The two "standards" are interesting. Goode reimagines "St. Louis Blues" as a percussion-heavy, futuristic interpretation that would fit nicely into a post-modern film soundtrack (think of the bar scene in Star Wars). Goode plays muted while Kopper plays sitar to great and disconcerting effect. Goode adapts the aria "Vesti La Giubba" from Ruggero Leoncavallo's I Pagliacci with Kopper again on sitar. Oddly, Goode turns this opera piece into a lyrical jazz vehicle that reveals his sure open bell tone.

Rich Thompson
Less Is More
Origin Records
2013

Rich Thompson is, or course, a drummer and educator best known as a recent drummer with the Count Basie orchestra. He assembles quite the spanking band on Less is More, filling his trumpet chair with Terell Stafford, who helps turn this collection of originals and carefully chosen standards into something special. An acoustic jazz outing, Thompson and, by extension, Stafford fold ten carefully crafted pieces into a finely integrated recital. Nominally a hard bop session, Less is More is a masters' seminar on what mainstream jazz is. Of the three discs considered here, Less is More is the most "traditional," but that does not mean it is boring.

Hard boppers Kenny Dorham's "Lotus Blossom" and Joe Henderson's "Step Lightly" open and close Thompson's disc, giving it the stamp of the 1950s and '60s with 21st century sonics. Stafford takes up the mantle on the opener, detonating on "Lotus Blossom" while the minor-key dissonance set up by tenor saxophonist Doug Stone proves soothing on the Henderson piece is resolved by Gary Versace's milky organ. These are solid performances supported by inventive originals contained within.

Bassist Jeff Campbell's "Hoot Gibson" is complex funk resembling Art Pepper's brilliant and circuitous "Make a List (Make a Wish)." A vehicle for solos, "Gibson" provides an interesting harmonic structure over which Stafford blows muted while Versace adds grease to Campbell's wheels. "I Didn't Know What Time it Was" and "I've Never Been in Love Before" both swing with a retro-grace, featuring Stone and Stafford respectively, both men playing subdued and emotively. Less is More makes a strong case for best mainstream release of the year.

Tracks and Personnel

Water and Earth

Track Listing: Reimagine the World; Mystique; In Dreams; Boom Bishop; Medications on a Conversation We Had; Stay; Pieces of a Dream; Prior Convictions; Butterfly Dreams..

Personnel: Jeremy Pelt: Trumpet; Roxy Coss: soprano saxophone, tenor saxophone; David Bryant: keyboards; Frank LoCrasto: keyboards; Burniss Earl Travis: bass: Dana Dawkings: drums Ra-Re Valverde: vocals (6); Angela Roberts, Fabiana Masili: vocals (1).

Chicago Red

Track Listing: What Happens In Space City; Know What I'm Saying?; St.
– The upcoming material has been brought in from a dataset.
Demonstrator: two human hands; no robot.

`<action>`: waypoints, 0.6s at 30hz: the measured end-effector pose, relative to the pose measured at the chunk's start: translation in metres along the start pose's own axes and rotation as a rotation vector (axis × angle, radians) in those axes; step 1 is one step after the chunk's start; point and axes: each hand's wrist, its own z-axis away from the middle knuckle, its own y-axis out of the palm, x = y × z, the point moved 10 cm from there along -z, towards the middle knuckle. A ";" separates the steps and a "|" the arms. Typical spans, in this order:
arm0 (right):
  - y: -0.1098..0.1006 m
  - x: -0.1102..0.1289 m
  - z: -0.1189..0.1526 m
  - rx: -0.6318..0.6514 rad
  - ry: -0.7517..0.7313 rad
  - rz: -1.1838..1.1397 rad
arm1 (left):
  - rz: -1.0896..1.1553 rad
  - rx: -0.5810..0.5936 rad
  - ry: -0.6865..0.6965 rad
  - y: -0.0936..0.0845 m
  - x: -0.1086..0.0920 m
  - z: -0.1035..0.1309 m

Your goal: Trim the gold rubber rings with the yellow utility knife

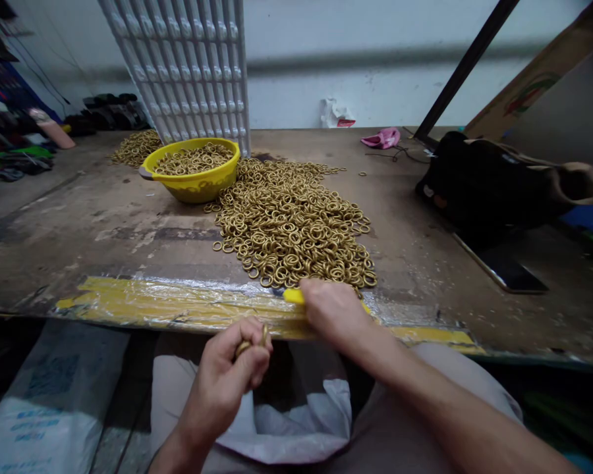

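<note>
My left hand (230, 365) is closed around a few gold-coloured metal rings (264, 334), held over the front edge of the table. My right hand (333, 306) rests at that edge, closed over a narrow yellow tool (294, 296). A short yellow length and a dark end stick out to the left of the fist; its kind cannot be made out. Just beyond the right hand spreads a big heap of the same rings (296, 224). Below, between my legs, a white sack (301, 428) has its mouth open, dark inside.
A yellow basin (197, 187) full of rings stands behind the heap, before a ribbed clear plastic panel (188, 72). At the right lie a phone (508, 273) and a black bundle (484, 184). A pink cloth (383, 138) is at the back. Yellow tape (143, 299) covers the table edge.
</note>
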 end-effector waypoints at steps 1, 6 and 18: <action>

Louis Blues; Chicago Red; Intervallistic; Vesti La Giubba; Mambo Disonante; If Spirals Had Corners; All Fall Down; Cats In The Yard.

Personnel: Brad Goode: trumpet; Bill Kopper: guitar, sitar; Jeff Jenkins: piano, keyboards; Bijoux Barbosa: electric bass; Paa Kow: drums; Rony Barrak: darbouka, rik.

Less is More

Track Listing: Lotus Blossom; Hoot Gibson; I Didn't Know What Time it Was; Camping Out; Les is More; Invisible; It's So Easy to Remember; This is for Albert; I've Never Been in Love Before; Step Lightly.

Personnel: Terell Stafford: trumpet, flugelhorn; Doug Stone: tenor saxophone; Gary Versace: piano Hammond B3 organ; Jeff Campbell: bass; Rich Thompson: drums.